"Competition, Entrepreneurship, and Network Formation among Taiwanese Spirit-Writing Cults"

Religious Diversity Colloquium Winter 2013/14

  • Date: Nov 5, 2013
  • Time: 03:30 PM - 05:00 PM (Local Time Germany)
  • Speaker: Philip Clart (Leipzig)
  • Philip Clart is Professor of Chinese Culture and History at the University of Leipzig, Germany. His main research areas are popular religion and new religious movements in Taiwan, religious change in Taiwan and China, as well as literature and religions of the late imperial period (10th-19th c.). His monographs include Han Xiangzi: The Alchemical Adventures of a Daoist Immortal (University of Washington Press, 2007) and Die Religionen Chinas (Vandenhoeck & Ruprecht, 2009). He has edited or co-edited Religion in Modern Taiwan: Tradition and Innovation in a Changing Society (University of Hawai‘i Press 2003), The People and the Dao: New Studies of Chinese Religions in Honour of Daniel L. Overmyer (Institute Monumenta Serica, 2009), and Chinese and European Perspectives on the Study of Chinese Popular Religions (Boyang Publishing, 2012).
  • Location: MPI-MMG, Hermann-Föge-Weg 12, Göttingen
  • Room: Conference Room
"Competition, Entrepreneurship, and Network Formation among Taiwanese Spirit-Writing Cults"

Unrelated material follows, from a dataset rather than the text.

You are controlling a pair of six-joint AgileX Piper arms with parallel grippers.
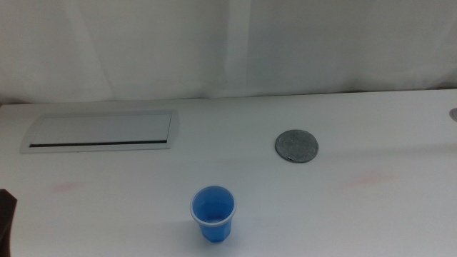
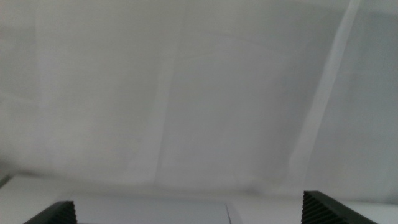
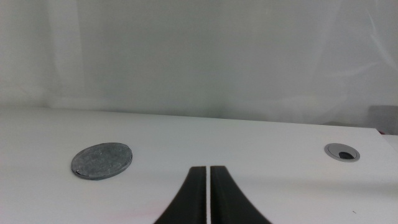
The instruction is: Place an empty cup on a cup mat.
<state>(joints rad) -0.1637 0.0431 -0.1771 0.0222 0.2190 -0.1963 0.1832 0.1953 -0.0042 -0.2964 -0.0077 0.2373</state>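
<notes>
The blue cup (image 1: 213, 213) stands upright and empty near the table's front edge, a little left of centre. The round speckled grey cup mat (image 1: 297, 145) lies flat to its right and farther back, apart from the cup; the right wrist view also shows the cup mat (image 3: 102, 161). My right gripper (image 3: 207, 171) is shut with nothing in it, low over the table and short of the mat, and it is out of the middle view. My left gripper (image 2: 193, 214) waits open, facing the back wall, with only its jaw tips showing.
A long silver-grey panel (image 1: 100, 132) is set into the table at the back left. A small grey grommet (image 3: 342, 151) sits in the tabletop at the far right. A dark part of the left arm (image 1: 6, 218) shows at the left edge.
</notes>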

For more details please contact vdvoffice(at)mmg.mpg.de.

Spirit-writing cults (“phoenix halls,” luantang) have been a feature of the Taiwanese religious landscape since the 19th century. Their ritual focus are séances during which a possessed medium reveals written messages from the gods, either in response to questions posed by believers or as a way of composing texts of religious doctrine and moral edification. Until the middle of the 20th century, such cult groups were usually attached to community temples and thus functioned in a largely local context. While this community-based type of spirit-writing cult continues to operate in many (especially rural) areas to this day, beginning in the 1960s a new type of phoenix hall began to emerge that absorbed influences from popular redemptive societies such as the Way of Unity (Yiguandao). Such “sectarian” phoenix halls developed rapidly in many areas of Taiwan, with central Taiwan emerging as a particularly active area. The spread of such temples was aided by a continuous process of new cult groups splitting off from existing ones; as a result networks of phoenix halls formed across the island. The present paper seeks to make a contribution to the sociology of Taiwanese religions by pursuing three aims:

  • to study the organizational dynamics conducive to this growth process (e.g. conflicts between institutional and charismatic sources of authority);
  • to investigate the interrelationships of phoenix halls within the resulting networks (cooperation and competition, exchange of ideas and personnel);
  • to compare these phenomena with (a) the “division of incense” (fenxiang) hierarchies among local temples, (b) the development patterns of traditional-style, community-based phoenix halls, and (c) the segmentation of redemptive societies.